Depending on which scientists you listen to, some, all, or none of those three things is very changeable over one’s lifespan. I myself believe all three can be at least somewhat changeable, and for that reason, I would not include them here were they not so important. I see flourishing in terms of them to generally be as intelligent, creative, and rational as one can be.
Last, I see one’s core — or more or less lifelong — values as part of one’s self-flourishing. That is, one can be said to flourish in this area to the extent that one lives according to them.
That pretty much sums up what I mean by “self-flourishing”. The last thing to turn to is what I mean by “in a socially and environmentally responsible manner”. This is where ethics enters the picture. Suppose things conspired to give you a disposition to commit serial murders. Without the qualification that one should act in a socially responsible manner, my ideal adult human might be a psychopath! That, of course, is the reason my ideal adult human includes the concept of social responsibility. And the same goes for environmental responsibility.

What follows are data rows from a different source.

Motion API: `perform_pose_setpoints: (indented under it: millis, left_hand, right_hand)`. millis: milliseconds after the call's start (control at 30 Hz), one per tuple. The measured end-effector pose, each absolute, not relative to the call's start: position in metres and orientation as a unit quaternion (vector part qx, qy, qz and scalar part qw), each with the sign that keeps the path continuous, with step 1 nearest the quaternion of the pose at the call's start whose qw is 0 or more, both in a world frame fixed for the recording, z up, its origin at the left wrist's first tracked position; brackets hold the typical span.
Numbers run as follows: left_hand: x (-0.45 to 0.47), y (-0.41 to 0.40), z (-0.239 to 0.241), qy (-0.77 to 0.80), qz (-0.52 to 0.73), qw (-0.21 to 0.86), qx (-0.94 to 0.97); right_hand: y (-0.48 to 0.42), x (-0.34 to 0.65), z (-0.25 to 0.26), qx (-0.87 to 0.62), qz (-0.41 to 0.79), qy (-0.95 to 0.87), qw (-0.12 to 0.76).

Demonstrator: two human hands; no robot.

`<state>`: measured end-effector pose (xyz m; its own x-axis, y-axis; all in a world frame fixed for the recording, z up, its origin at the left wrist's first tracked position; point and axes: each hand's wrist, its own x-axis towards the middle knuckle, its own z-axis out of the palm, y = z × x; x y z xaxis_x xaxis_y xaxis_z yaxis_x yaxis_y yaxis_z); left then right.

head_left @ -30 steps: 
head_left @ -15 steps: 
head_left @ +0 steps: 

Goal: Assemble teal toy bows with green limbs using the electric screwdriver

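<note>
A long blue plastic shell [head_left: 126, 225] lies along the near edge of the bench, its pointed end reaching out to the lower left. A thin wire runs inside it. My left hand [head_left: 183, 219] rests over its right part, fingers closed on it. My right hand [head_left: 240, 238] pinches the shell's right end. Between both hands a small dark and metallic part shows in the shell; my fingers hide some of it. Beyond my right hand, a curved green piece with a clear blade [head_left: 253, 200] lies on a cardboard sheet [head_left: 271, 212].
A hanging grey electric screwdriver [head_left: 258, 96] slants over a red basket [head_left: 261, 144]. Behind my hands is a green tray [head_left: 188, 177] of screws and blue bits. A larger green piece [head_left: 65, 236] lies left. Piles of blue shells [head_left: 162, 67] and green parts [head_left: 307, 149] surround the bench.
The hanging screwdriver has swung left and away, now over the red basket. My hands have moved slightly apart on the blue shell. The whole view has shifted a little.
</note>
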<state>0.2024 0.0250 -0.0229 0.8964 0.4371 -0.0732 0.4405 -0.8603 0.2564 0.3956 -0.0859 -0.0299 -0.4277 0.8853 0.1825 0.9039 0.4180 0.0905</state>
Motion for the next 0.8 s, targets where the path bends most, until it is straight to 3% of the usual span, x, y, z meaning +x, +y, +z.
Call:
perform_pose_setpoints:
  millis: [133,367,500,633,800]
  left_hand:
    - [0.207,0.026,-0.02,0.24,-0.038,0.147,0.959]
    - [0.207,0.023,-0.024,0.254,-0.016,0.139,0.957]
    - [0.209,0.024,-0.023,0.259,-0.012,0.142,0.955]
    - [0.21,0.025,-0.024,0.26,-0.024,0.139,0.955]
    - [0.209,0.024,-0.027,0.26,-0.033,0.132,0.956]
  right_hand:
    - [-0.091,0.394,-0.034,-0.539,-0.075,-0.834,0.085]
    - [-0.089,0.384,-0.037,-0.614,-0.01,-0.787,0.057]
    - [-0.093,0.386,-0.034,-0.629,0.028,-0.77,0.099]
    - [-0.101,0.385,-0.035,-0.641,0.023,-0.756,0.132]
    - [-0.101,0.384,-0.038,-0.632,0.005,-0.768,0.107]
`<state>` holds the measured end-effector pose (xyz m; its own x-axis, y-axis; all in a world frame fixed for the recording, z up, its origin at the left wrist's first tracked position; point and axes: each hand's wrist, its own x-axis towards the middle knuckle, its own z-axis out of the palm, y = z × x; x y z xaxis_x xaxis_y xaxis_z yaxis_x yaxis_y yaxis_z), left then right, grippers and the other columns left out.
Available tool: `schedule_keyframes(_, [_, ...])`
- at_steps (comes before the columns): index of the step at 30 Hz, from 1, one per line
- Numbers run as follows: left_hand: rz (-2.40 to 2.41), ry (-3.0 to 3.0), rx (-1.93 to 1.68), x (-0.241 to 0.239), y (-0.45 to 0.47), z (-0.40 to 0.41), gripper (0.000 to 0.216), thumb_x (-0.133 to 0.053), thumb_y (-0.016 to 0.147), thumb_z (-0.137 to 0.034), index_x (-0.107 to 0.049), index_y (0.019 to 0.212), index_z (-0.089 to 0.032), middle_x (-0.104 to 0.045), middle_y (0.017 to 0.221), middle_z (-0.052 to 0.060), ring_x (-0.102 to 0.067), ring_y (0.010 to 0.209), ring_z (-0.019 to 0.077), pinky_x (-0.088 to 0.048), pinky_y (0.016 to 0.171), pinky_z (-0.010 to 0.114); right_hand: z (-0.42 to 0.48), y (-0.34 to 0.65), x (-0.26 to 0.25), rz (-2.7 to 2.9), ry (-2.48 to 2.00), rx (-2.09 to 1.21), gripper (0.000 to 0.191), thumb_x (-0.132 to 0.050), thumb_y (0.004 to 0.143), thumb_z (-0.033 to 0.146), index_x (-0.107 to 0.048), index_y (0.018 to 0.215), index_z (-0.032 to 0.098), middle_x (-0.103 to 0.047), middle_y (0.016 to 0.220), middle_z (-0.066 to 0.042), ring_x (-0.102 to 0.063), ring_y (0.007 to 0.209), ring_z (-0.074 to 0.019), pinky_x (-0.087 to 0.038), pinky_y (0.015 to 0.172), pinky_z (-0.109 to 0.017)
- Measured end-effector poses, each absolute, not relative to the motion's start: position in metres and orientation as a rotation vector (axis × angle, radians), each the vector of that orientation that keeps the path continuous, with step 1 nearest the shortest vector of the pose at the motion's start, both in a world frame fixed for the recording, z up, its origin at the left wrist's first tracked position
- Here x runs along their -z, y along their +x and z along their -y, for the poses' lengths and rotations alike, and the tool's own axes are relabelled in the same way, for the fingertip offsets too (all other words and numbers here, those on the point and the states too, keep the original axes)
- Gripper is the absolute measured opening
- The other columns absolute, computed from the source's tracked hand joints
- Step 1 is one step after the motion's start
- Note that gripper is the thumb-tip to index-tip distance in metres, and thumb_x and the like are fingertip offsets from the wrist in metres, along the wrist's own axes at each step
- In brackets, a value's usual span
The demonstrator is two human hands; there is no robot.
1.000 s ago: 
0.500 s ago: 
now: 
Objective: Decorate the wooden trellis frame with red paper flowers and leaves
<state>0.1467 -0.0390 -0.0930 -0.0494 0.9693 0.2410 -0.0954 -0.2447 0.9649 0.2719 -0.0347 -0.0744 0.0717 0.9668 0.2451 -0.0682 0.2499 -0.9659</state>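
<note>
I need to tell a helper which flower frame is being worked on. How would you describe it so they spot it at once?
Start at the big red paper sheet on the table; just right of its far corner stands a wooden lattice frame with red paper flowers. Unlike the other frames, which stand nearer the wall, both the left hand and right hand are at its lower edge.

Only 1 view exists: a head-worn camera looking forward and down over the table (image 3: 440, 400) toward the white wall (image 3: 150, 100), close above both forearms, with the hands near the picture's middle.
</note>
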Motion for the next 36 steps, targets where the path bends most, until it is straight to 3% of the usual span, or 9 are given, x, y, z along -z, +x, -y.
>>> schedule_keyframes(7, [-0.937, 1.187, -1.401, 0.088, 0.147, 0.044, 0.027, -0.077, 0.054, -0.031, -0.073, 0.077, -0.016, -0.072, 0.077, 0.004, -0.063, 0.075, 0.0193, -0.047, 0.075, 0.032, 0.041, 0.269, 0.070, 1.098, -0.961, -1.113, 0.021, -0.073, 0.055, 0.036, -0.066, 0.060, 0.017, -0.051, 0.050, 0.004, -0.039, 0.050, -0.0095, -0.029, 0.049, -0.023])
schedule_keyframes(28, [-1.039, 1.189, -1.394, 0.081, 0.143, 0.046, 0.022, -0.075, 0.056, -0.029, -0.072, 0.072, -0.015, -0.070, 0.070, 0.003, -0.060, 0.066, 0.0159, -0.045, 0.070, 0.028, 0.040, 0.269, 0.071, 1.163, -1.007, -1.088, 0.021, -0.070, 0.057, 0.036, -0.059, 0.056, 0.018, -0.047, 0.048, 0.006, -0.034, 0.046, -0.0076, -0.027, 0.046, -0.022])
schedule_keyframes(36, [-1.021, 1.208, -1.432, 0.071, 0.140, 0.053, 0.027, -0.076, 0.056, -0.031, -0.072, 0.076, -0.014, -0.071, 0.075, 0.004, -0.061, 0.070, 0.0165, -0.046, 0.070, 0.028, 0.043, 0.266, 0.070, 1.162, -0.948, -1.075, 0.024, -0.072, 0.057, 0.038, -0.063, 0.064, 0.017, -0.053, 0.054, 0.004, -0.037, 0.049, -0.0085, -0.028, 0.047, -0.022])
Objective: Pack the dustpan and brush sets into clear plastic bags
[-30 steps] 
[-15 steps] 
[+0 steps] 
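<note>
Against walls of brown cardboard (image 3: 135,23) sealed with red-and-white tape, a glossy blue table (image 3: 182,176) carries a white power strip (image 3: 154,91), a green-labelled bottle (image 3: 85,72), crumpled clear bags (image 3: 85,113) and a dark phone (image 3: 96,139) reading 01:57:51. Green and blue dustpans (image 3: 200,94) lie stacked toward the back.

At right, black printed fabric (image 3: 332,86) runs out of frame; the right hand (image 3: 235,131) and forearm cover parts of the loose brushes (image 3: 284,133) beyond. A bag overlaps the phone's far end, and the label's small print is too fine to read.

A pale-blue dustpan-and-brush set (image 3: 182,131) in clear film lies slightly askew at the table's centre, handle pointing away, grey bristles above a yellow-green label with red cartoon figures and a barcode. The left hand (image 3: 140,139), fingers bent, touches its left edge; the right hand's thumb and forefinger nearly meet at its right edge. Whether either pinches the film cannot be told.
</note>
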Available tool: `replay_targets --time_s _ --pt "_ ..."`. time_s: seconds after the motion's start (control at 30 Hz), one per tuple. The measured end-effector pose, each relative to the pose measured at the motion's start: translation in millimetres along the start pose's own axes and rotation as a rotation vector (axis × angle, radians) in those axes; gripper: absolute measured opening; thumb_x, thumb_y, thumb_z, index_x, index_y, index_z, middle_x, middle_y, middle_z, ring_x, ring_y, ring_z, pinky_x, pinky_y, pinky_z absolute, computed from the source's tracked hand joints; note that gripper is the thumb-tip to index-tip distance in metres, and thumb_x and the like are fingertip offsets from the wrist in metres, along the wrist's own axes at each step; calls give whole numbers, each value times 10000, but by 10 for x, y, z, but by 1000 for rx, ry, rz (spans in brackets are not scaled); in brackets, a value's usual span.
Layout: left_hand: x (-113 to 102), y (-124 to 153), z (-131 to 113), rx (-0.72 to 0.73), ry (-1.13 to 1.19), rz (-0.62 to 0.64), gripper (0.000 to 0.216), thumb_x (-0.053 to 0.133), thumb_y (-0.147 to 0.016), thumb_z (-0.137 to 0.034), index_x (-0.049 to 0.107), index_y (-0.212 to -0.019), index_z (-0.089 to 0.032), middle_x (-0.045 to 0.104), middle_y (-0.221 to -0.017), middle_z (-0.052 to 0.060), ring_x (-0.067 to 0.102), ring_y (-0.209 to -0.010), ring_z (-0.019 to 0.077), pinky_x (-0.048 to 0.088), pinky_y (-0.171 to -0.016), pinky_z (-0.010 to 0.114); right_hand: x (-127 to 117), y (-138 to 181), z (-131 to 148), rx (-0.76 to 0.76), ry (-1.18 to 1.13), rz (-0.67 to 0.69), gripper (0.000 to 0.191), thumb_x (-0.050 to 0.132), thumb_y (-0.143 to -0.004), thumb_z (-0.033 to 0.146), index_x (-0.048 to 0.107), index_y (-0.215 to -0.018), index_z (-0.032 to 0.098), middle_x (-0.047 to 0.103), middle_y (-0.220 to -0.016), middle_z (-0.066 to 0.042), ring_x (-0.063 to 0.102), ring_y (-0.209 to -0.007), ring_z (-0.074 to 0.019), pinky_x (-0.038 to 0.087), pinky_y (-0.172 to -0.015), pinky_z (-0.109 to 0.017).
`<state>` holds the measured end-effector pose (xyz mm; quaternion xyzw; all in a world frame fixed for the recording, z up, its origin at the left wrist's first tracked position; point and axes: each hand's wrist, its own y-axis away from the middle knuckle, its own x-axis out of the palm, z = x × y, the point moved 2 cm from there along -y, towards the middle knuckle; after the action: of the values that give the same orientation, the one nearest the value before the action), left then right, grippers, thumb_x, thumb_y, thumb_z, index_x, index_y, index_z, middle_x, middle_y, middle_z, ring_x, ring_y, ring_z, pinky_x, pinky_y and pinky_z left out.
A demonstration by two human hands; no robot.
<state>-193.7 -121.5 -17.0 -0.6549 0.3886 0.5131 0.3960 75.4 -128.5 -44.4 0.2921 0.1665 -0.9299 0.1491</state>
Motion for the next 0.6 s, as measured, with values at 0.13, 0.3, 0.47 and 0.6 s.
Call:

Let’s take a look at a couple things left out of my model. The first is socioeconomic status. I do not include it in my model because I believe it is irrelevant — at least in a theoretical sense. It doesn’t matter to me whether someone is rich or poor, high status or low status. In any case, they could be my ideal adult human.
A second, closely related, concept is whether someone is — as some folks put it — a “maker” or a “taker”. That is, whether they contribute positively to society and the economy or are a net drain on them. I find that sort of labeling overly simplistic to the point of clownishness.
In practice, it usually has been represented to me as meaning that, if someone invented the light bulb, they would be morally superior to someone who was “only” a disabled ex-barber. Never mind they might also be a royal jerk, raping women and butchering pets, while the barber might be living a life largely without severely harming anyone. The very idea that people ought to be judged according to such a childishly simplistic criterion grabs me as ridiculous.
In my opinion, no account of an ideal adult human is complete without at least a brief mention in passing of what would be the best society for him or her to live in. I envision such a society as one in which personal freedoms are maximized within the context of being reasonably socially and environmentally responsible. Basically, your rights stop where mine begin and vice versa. For instance, I am free to go where I want so long as I don’t infringe upon, say, your right to property, etc.
Beyond that, my good society would be politically and socially stable to the extent that such were reasonably required for foresighted planning. A person going into business for themselves, or planning on starting a family, should be able to enjoy a reasonable expectation that the society and its key institutions will be around tomorrow.
Again, I would expect a society in which the people were sovereign. The notion that someone — or some group of — elites are sovereign over the great number of people seems to me to conflict with the notion of maximizing personal freedoms. Under this heading I would include some form of representative government.
To recap, my ideal adult human is an authentic, functional individual who is self-flourishing in a socially and environmentally responsible manner. Short of spiritual enlightenment, I can think of no higher personal goal for me.